Intriguing. . . . What gives her book its propulsive force [is] her effort not only to piece together the details of the hijacking and its aftermath, but to make sense of the omissions in her own memory. . . . Hodes examines the episode with a historian’s meticulousness and a reporter’s zeal.” — New York Times
“In reclaiming her personal history, Ms. Hodes has provided a lesson for us all in the power of memory both to conceal and heal.” — Wall Street Journal
"In this singular and riveting book, Martha Hodes uses her considerable skills as a prize-winning historian to reconstruct her own experiences as a young girl aboard a hijacked plane in the Jordan desert in 1970. Taking multiple paths into the question of why she remembered so little of what she lived and felt during that traumatic event, Hodes has given us a moving and unforgettable meditation not just on history and memory, but also on family and the silences they guard." — Ada Ferrer, author of the Pulitzer Prize-winning Cuba: An American History
"Everything about this story is a surprise and it is told by one of the most fascinating, imaginative scholars now at work in American history." — Darryl Pinckney, author of Come Back in September: A Literary Education on West Sixty-Seventh Street, Manhattan
"A poignant and perceptive study of what it takes to heal." — Publishers Weekly
"My Hijacking is a historian’s riveting account of having been, as a child, made an unwilling participant in a historic event. A skillful combination of memoir and history, Hodes’s talents as a historian and writer are on full display in this beautifully written and deeply affecting work." — Annette Gordon-Reed, New York Times bestselling author of On Juneteenth
"Martha Hodes is one of the best writers in the profession of American historians. In this book she transcends the art of history as she also practices it, crafting a memoir of gripping power and courage about her "voyage into forgetting and remembering". Hodes delivers something sacred - a heroic search to "unbury" a terrible piece of her own past in records, but especially in her disconnected memory. She creates her own genre - a devotional narrative about the mystery of memory and truth, accomplished with humility and intrepid determination. [An] unforgettable book." — David W. Blight, author of the Pulitzer prize-winning Frederick Douglass: Prophet of Freedom
"Revolutionary, revelatory, and deeply moving, My Hijacking starts where other memoirs stopat the absolute limits of memory. A terrific work of suspense and a magnificent achievement that sets a new benchmark for the genre." — Nell Zink, author of Avalon
"An extraordinary task . . . . Hodes calls the book a 'personal history' rather than a memoir, and that is apt. If memoir brings the devices of fiction to the task of autobiography, then Hodes has brought the instruments and procedures of historical biography to her own personal narrative. [Hodes] demonstrates a keen and subtle eye.” — New Republic
"My Hijacking is a tremendous account of an event now widely forgotten, and would be valuable enough for that. It is even more a fascinating meditation on what and why people remember – and what and why they forget." — New Humanist
2023-04-08
A historian reckons with her own experience of a world-historical event.

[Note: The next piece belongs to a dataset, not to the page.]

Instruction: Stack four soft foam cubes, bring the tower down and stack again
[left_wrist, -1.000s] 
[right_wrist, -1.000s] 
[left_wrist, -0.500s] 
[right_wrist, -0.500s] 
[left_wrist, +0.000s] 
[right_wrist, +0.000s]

As a professor of history at NYU and award-winning author of Mourning Lincoln and The Sea Captain’s Wife, Hodes has made a career out of examining the past. Here, she uses the tools of her trade to reconstruct an event from her childhood. In September 1970, 12-year-old Hodes and her 14-year-old sister, Catherine, were flying home to New York after spending the summer with their mother in Israel. Midflight, members of the Popular Front for the Liberation of Palestine took control of the plane and forced the pilot to land in the desert in Jordan. Hodes spent the next week wondering about her fate—and the next 45 years trying to forget the experience. This book records her attempt to know what she couldn’t remember and understand the global politics at play, which she could not fully comprehend as a child. Her search took her from her father’s storage unit to the State Historical Society of Missouri, where the airline’s archives are located and to the desert where she was held hostage. As she read an old diary, Hodes discovers that she was erasing the worst parts of her experience even as they were happening. At the Swiss headquarters of the International Red Cross, she discovered a message her father wrote for her and Catherine that was never delivered, but most of the recollections she sought remained submerged. Eschewing a linear narrative, Hodes revisits the same events multiple times, as if another trip back to a particular moment will prove illuminating. The fact that such revelations fail to appear makes the narrative feel repetitious and sometimes superficial. The book is most interesting when the author writes candidly about the psychic burden of staying silent and the difficulty of excavating long-buried memories.
In a mixed-success attempt to understand her past, Hodes unearths trauma and contends with its aftermath.